- [Exercise instructions]:
In the listing below, count the lines that contain the string "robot", and state that number without further words.

- [Study material]:
# # # # #
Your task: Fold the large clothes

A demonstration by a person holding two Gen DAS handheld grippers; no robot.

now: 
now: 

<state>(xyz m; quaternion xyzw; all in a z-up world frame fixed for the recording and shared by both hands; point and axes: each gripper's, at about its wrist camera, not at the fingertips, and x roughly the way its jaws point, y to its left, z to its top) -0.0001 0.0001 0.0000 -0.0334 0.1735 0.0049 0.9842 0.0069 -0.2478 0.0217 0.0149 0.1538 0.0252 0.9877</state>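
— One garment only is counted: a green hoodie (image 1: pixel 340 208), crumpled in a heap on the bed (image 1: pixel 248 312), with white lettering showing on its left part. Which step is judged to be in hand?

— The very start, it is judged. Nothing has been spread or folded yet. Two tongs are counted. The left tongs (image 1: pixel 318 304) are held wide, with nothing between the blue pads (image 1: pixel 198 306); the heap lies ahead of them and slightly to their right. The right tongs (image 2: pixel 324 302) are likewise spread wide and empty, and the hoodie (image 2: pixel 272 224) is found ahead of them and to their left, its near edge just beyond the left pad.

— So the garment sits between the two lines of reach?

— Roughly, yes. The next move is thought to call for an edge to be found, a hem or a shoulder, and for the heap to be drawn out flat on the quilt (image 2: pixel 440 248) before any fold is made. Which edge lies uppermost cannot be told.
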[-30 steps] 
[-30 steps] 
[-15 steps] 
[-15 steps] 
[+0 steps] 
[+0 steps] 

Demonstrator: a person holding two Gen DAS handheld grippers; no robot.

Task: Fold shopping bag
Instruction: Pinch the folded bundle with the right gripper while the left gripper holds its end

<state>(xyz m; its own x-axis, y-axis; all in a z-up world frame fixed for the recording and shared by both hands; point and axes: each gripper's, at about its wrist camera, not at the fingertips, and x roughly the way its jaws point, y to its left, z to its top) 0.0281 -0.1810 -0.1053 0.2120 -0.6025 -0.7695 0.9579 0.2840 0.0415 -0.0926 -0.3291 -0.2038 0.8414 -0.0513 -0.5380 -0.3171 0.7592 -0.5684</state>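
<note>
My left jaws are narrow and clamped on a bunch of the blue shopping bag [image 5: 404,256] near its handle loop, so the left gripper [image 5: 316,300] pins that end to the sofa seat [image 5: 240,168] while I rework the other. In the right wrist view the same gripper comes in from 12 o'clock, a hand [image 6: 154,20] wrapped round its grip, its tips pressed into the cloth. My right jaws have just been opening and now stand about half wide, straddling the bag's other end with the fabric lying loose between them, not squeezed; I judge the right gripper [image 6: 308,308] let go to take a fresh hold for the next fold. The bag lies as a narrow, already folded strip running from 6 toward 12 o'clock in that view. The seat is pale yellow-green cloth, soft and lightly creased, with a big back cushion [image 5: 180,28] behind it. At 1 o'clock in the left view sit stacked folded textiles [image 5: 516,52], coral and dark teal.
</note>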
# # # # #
- [Written response]:
2